Exercise prompt =>
Give back the full listing, character for character, with no pictures.

____

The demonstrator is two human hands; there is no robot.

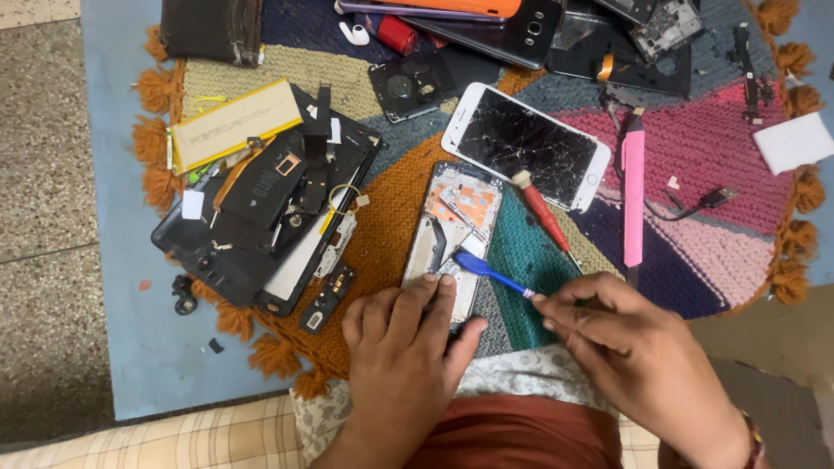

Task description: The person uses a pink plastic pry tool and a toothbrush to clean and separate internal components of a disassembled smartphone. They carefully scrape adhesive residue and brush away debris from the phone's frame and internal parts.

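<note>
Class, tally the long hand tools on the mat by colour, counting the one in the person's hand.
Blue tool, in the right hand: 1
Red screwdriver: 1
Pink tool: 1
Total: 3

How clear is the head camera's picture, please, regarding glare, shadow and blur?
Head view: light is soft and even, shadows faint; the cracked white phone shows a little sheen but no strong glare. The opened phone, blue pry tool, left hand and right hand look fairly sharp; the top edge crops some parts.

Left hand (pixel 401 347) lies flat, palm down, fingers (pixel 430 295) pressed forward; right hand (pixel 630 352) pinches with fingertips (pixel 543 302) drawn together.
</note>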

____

Result for this task =>
The demonstrator is two human hands; there is no robot.


Task description: The person uses a pink plastic pry tool and a toothbrush to clean and separate internal components of a disassembled smartphone. They carefully scrape adhesive residue and brush away debris from the phone's frame and internal parts.

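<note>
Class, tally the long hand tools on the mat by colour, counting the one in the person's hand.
Blue tool, in the right hand: 1
Red screwdriver: 1
Pink tool: 1
Total: 3

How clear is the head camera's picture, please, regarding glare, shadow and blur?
Head view: light is soft and even, shadows faint; the cracked white phone shows a little sheen but no strong glare. The opened phone, blue pry tool, left hand and right hand look fairly sharp; the top edge crops some parts.

Left hand (pixel 401 347) lies flat, palm down, fingers (pixel 430 295) pressed forward; right hand (pixel 630 352) pinches with fingertips (pixel 543 302) drawn together.
</note>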

There is nothing more to the output.